2) Qual o cenário real do abandono infantil no Brasil?

 
Deputada Maria do Rosário:

As estatísticas trazem em si um grande paradoxo. Por um lado temos um cenário trágico de milhares de crianças e adolescentes abandonados perambulando por ruas e becos do país, sem família e sem a mínima assistência do Estado e, de um outro lado, também olhando-se as estatísticas, vemos a melhora considerável no atendimento destas mesmas crianças em virtude das políticas de transferência de renda, tipo bolsa-família, que vem retirando da miséria milhões de brasileiros nos últimos anos.O cenário que devemos confiar é o da nossa indignação, o da capacidade de cada um se considerar parte desse todo e se sentir responsável por esta calamidade. No Congresso Nacional tenho lutado diuturnamente para reverter este quadro. Agora mesmo conseguimos aprovar alterações numa legislação arcaica e aprovar penas mais duras para crimes sexuais contra crianças e adolescentes. Também houve uma melhora legislativa no campo da adoção e em outras áreas que atenuam o problema do abandono infantil no país.

 
3) Quais as maiores dificuldades para erradicar esta situação?

 
Deputada Maria do Rosário:

O primeiro desafio – a primeira dificuldade - estamos vencendo. Como afirma o Presidente Lula, nunca na história desse país se teve a preocupação de aliar desenvolvimento econômico, com justiça social; crescimento do PIB, com distribuição de renda; incremento nas exportações e aumento de consumo pelas classes “D” e “E”. Este é o primeiro passo. Dar emprego, renda e cidadania para as pessoas. O que importa, neste caso, é transformar estas políticas em políticas de Estado que não possam ser desmontadas pelos futuros governos.

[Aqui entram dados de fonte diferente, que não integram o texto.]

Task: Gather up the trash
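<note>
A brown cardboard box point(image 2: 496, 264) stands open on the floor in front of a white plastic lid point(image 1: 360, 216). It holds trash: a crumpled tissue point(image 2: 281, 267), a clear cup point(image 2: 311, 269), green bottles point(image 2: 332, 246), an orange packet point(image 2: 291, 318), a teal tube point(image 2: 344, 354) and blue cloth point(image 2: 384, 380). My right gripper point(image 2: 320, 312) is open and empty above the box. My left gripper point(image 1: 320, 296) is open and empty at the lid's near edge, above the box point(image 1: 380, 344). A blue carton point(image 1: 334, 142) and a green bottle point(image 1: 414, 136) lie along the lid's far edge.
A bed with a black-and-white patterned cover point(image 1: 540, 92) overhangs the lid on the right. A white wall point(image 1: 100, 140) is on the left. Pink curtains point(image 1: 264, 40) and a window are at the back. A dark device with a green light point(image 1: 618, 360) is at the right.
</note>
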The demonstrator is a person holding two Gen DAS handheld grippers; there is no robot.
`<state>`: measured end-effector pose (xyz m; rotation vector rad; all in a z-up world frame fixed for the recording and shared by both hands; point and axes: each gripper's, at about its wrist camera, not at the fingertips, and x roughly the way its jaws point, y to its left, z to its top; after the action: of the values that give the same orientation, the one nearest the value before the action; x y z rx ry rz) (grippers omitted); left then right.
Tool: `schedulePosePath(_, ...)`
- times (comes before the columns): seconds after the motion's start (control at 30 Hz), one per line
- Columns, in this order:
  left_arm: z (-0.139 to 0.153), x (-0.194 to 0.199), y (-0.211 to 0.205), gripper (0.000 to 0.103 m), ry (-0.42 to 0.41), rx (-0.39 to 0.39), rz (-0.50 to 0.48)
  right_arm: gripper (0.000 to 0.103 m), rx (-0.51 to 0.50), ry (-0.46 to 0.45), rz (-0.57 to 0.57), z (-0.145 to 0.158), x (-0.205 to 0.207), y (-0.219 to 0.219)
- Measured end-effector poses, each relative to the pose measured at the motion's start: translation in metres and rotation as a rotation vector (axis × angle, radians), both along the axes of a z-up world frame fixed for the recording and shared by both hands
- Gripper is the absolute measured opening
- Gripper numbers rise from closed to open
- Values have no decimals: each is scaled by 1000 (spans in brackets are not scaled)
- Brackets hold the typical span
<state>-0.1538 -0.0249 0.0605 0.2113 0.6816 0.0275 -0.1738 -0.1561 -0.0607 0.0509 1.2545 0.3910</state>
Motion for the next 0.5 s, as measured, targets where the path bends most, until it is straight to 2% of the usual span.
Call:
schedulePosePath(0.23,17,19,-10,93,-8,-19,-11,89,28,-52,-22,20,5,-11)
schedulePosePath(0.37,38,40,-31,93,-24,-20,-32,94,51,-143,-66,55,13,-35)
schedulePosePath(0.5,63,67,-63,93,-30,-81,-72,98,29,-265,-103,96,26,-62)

O segundo passo, ou a segunda dificuldade, é o da conscientização e da mobilização constante, particularmente na luta pela erradicação dos vícios. É preciso alertar as pessoas, ganhar o coração de cada uma delas, no sentido de que cada um se coloque também como vítima ou como uma potencial vítima deste flagelo. Este não é um problema apenas da polícia, do Estado ou dos familiares dos envolvidos. Tem que ser assumido por todos, claro, cobrando-se dos agentes públicos suas responsabilidades maiores na resolução dos problemas.